Emmanuel Macron en visite d’amitié à Alger

Kinshasa, 06 Déc. 2017 (ACP).-  Le président français, Emmanuel Macron, a débuté mercredi sa première visite en tant que président français en Algérie, où il dit se rendre en ami refusant d’être otage du passé douloureux entre Paris et son ancienne colonie, a indiqué l’AFP.

Accueilli par le président de la chambre haute et deuxième personnage de l’Etat Abdelkader Bensalah, le Premier ministre Ahmed Ouyahia et le chef de la diplomatie Abdelkader Messahel, Emmanuel Macron a souligné qu’il revient dans l’état d’esprit d’un ami de l’Algérie, d’un partenaire constructif qui souhaite renforcer des liens entre les deux Etats pour faire fructifier une relation déjà dense. « Le rapport entre la France et l’Algérie doit être un partenariat d’égal à égal », a poursuivi le président français alors que la question de la mémoire des 130 ans de colonisation (1830-1962) et de la Guerre d’Algérie pèse toujours sur les relations.

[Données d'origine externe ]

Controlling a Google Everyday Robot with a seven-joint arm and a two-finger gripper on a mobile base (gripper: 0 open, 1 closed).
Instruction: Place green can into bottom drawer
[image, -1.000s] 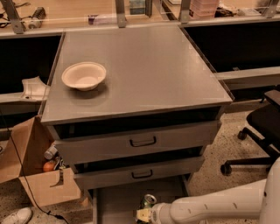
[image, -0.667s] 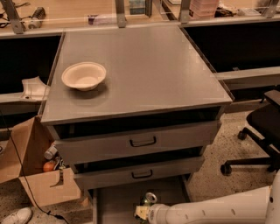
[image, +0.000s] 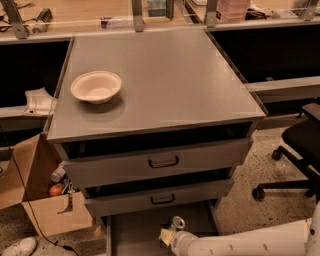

« Nos deux pays partagent une histoire forte », a rappelé M. Macron, premier président de la Ve République né après la Guerre d’Algérie (1954-1962) et qui avait qualifié la colonisation de crime contre l’humanité lors d’une visite à Alger durant la campagne présidentielle française. « Je connais l’Histoire, mais je ne suis pas otage du passé. Nous avons une mémoire partagée. Il faut en tenir compte.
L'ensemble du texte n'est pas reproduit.